Yeni Altay Tankı’nın Testler İçin TSK'ya Teslimi Programı’nda Yaptıkları Konuşma

23.04.2023

Sevgili Sakaryalılar,

Savunma Sanayimizin Değerli Mensupları,

BMC Şirketimizin Kıymetli Yöneticileri ve Çalışanları,

Hepinizi en kalbi duygularımla, hürmetle, muhabbetle selamlıyorum. Sözlerimin hemen başında bugün son gününü idrak ettiğimiz mübarek Ramazan Bayramınızı tebrik ediyorum. Sizlerin şahsında ailelerinizin, yakınlarınızın, dost ve kardeşlerinizin de bayramlarını kutluyorum.

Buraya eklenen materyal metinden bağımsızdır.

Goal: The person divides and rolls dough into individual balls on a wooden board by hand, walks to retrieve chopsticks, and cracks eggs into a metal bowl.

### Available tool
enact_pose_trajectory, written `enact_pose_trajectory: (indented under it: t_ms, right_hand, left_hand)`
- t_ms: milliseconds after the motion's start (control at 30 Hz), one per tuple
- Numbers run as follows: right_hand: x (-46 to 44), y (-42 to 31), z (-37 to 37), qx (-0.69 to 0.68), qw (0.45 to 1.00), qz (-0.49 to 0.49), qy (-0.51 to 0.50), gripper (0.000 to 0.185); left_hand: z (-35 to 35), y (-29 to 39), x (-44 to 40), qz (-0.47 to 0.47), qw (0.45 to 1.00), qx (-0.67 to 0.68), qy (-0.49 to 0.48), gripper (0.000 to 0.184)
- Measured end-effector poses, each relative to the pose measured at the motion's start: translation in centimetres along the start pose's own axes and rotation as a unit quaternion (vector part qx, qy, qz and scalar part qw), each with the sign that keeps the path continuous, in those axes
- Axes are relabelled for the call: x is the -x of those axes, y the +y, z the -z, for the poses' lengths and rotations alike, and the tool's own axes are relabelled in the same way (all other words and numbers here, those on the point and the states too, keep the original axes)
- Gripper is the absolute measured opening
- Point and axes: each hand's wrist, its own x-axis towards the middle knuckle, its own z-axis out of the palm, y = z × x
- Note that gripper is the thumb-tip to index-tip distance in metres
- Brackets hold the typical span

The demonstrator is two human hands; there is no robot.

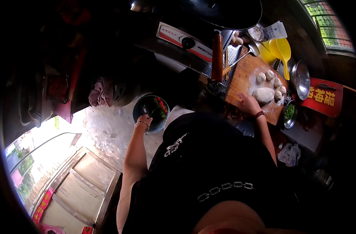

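Note:
My left hand (144,121), with a bracelet on the wrist, is closed round a small black object (145,110) with pale markings, whose kind I cannot make out. It is held over a dark bucket (137,103) containing green leaves and something red. My right hand (248,104), wearing a beaded bracelet, is at the near left part of a floured wooden board (244,80). Its fingers are curled, and whatever they hold, if anything, is hidden. Just right of it lies a large lump of dough (263,95), with several small dough balls (270,75) beyond.
A gas stove (184,42) carries a black wok (225,13) with a wooden handle (217,56) jutting towards me. Around the board are a ladle (253,49), a yellow scoop (280,48), a metal bowl (301,80) and a bowl of chopped greens (289,114).

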Motion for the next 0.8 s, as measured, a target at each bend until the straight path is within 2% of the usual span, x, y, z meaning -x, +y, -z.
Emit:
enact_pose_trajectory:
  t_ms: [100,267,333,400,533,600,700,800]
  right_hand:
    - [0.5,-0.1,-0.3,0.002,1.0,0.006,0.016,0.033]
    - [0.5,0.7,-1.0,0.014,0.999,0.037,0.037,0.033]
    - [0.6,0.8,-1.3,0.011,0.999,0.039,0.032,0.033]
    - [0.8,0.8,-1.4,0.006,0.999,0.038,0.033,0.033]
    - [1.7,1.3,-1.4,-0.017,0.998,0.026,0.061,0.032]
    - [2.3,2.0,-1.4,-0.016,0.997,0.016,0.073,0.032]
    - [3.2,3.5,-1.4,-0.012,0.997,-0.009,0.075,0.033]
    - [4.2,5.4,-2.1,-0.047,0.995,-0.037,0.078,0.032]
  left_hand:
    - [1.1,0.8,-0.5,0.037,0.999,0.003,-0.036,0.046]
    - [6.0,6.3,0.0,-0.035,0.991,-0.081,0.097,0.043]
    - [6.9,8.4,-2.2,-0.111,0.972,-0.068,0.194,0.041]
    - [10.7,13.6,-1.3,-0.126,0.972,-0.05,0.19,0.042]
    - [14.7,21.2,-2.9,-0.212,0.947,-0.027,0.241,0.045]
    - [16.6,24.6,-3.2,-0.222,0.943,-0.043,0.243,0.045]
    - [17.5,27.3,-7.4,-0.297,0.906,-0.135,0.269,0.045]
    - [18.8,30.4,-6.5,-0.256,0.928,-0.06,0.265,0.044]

Rabbim bizleri sevdiklerimizle birlikte gönül huzuruyla geçireceğimiz daha nice bayramlara kavuştursun diyorum.

Biraz geciktik kusura bakmayın, zira Akyazı’da bugün farklı bir artık törenler mi desem, kutlamalar mı desem, yollar sağ-sol, devamlı önümüzü kestiler. Siyasetin böyle bir özelliği var, eğer selam vermez geçerseniz faturasını ağır ödersiniz, onun için de tabii biz selam vermek durumunda kaldık. Ama borçlu çıkmadık, elhamdülillah güzel geçti.

Bugün Altay Tankı’nın bu teslim töreninde de gönüllerin teslim alınması bize ayrı bir güzellik kattı. Ve Yeni Altay Tankı’nın testler için Silahlı Kuvvetlerimize teslim töreni münasebetiyle de sizlerle beraberiz.

Öncelikle bu tören vesilesiyle tüm şehitlerimizi, Gazi Mustafa Kemal başta olmak üzere ebediyete irtihal etmiş tüm gazilerimizi burada bir kez daha rahmetle yâd ediyorum.

 Arifiye’ye en son yılbaşında gelmiş, 9 Ocak’ta Fırtına Obüsleri’nin teslimat törenlerini gerçekleştirmiştik. Bu törenle 6 adet yeni nesil Fırtına Obüsü’nü Silahlı Kuvvetlerimize teslim etmiştik. Bugün de bir başka gurur verici projemizin, yeni nesil Altay Tankımızın test için teslim heyecanını yaşıyoruz. Malumunuz üzere güvenlik güçlerimizin kullandıkları kara aracı talebini yerli, milli imkânlarla karşılamak için uzun yıllardır yoğun bir şekilde çalışıyoruz.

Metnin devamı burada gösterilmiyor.